Only one stretch of the data is wanted: the line containing "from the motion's", the line containing "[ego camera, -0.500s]", and every line between them, copied exactly.

Source data:
-------------------------
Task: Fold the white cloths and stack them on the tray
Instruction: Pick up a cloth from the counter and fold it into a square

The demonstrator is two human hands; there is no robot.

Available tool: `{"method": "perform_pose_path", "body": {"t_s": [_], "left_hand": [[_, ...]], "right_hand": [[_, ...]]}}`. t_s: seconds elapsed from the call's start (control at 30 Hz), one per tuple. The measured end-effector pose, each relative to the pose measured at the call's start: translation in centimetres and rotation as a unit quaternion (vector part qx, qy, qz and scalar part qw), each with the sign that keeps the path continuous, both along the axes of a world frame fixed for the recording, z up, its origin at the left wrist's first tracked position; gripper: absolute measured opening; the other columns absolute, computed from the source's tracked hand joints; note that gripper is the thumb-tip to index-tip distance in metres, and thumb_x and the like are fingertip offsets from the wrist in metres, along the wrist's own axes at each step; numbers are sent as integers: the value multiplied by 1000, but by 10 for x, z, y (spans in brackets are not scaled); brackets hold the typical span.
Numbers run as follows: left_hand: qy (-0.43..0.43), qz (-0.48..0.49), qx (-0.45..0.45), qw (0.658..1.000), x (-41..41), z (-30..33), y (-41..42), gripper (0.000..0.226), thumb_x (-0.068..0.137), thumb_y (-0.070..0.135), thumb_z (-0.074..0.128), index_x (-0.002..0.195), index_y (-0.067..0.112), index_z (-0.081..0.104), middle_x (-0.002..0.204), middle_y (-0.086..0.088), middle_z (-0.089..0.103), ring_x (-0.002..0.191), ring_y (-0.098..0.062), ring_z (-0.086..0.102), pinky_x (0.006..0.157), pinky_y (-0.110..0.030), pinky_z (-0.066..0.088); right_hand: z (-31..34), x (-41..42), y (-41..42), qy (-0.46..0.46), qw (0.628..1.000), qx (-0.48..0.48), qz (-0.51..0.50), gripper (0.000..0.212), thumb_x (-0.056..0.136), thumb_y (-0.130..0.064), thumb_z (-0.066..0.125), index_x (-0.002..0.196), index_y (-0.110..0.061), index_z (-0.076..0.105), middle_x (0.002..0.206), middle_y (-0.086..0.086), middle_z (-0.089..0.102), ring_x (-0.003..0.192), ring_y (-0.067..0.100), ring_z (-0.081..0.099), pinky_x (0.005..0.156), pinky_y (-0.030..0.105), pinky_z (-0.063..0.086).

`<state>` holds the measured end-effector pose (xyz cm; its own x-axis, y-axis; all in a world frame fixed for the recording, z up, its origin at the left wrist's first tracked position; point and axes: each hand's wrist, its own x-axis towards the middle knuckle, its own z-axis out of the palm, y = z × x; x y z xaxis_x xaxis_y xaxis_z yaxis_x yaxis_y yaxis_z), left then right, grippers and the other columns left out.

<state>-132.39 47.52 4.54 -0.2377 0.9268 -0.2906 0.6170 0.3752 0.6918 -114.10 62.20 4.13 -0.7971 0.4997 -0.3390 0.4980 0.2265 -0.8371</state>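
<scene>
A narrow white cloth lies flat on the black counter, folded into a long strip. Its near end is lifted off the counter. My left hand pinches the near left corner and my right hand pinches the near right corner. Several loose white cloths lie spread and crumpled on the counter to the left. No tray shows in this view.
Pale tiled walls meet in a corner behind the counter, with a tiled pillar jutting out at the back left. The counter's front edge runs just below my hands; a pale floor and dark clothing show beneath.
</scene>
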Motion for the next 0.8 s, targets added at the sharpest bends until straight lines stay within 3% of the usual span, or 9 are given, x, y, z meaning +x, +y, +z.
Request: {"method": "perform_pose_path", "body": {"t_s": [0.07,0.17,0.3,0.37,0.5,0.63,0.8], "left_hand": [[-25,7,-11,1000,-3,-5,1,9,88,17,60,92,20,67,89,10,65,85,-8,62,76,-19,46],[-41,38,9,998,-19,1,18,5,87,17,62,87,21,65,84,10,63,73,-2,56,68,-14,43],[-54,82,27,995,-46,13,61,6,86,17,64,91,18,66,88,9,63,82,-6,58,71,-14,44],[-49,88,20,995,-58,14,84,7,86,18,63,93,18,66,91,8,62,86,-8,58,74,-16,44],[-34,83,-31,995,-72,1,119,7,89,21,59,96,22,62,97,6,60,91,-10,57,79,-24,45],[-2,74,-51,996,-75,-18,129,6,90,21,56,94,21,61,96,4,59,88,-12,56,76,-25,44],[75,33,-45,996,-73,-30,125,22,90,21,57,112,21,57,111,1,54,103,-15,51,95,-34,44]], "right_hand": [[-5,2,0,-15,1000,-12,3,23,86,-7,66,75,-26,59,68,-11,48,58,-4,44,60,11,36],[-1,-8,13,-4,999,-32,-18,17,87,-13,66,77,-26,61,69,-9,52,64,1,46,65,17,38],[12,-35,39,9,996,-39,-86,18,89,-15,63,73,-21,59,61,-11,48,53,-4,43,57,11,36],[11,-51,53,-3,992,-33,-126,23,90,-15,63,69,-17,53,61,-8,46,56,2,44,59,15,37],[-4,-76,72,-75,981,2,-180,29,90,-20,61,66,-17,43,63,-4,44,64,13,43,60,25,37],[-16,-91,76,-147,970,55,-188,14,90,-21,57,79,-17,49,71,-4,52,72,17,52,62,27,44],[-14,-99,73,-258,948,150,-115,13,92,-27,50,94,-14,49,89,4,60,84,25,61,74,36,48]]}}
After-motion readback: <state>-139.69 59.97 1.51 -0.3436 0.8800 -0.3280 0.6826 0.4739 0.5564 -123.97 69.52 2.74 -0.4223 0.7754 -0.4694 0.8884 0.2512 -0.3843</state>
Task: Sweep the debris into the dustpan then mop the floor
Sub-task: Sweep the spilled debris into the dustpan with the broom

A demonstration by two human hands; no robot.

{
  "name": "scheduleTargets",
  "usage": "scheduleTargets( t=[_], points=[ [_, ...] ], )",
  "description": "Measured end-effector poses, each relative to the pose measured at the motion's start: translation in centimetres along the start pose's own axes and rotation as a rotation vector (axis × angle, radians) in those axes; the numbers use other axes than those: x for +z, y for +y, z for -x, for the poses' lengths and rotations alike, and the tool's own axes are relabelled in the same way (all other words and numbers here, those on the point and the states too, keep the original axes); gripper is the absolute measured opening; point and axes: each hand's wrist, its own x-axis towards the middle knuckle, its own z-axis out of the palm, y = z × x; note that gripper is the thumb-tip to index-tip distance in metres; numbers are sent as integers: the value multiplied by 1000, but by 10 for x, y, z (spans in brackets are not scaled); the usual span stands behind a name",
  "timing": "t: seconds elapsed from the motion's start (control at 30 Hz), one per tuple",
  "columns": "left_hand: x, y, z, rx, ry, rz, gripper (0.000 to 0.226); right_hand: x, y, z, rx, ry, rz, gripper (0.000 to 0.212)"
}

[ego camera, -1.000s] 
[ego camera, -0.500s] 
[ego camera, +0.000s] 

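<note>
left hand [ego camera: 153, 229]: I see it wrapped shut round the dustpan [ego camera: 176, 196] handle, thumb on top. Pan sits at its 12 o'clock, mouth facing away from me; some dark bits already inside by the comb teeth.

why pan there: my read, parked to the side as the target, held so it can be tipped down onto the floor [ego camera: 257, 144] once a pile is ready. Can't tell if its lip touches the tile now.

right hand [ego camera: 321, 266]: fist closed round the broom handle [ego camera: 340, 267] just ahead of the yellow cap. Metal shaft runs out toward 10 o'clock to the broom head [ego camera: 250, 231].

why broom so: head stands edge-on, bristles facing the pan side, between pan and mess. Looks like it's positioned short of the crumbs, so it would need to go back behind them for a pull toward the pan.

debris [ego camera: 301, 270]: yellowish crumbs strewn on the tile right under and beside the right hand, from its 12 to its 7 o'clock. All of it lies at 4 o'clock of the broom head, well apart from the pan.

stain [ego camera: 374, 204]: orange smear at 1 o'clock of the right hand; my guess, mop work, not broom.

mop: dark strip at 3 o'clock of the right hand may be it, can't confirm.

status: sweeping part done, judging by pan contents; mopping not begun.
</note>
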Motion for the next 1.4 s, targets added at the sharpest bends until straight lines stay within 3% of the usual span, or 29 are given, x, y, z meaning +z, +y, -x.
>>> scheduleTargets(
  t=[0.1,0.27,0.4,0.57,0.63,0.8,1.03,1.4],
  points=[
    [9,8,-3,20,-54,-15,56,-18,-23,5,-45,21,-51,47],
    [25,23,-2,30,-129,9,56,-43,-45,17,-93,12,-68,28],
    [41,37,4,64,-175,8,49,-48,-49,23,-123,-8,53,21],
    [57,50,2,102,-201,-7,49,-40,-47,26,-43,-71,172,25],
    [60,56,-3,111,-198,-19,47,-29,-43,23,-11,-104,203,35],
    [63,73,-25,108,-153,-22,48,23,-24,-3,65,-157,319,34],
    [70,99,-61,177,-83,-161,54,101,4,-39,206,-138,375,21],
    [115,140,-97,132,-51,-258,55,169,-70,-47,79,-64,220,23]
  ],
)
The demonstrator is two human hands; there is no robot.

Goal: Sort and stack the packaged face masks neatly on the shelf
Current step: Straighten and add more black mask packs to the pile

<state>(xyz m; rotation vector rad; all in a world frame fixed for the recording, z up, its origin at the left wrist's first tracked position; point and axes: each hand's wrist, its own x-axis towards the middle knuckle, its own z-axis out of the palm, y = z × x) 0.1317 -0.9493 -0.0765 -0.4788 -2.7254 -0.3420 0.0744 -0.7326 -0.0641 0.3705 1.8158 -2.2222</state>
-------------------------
## FINISHED EXERCISE
  "timing": "t: seconds elapsed from the motion's start (control at 30 Hz), one per tuple",
  "columns": "left_hand: x, y, z, rx, ry, rz, gripper (0.000 to 0.226); right_hand: x, y, z, rx, ry, rz, gripper (0.000 to 0.212)"
}

[ego camera, -1.000s] 
[ego camera, -0.500s] 

That finishes the output for this exercise.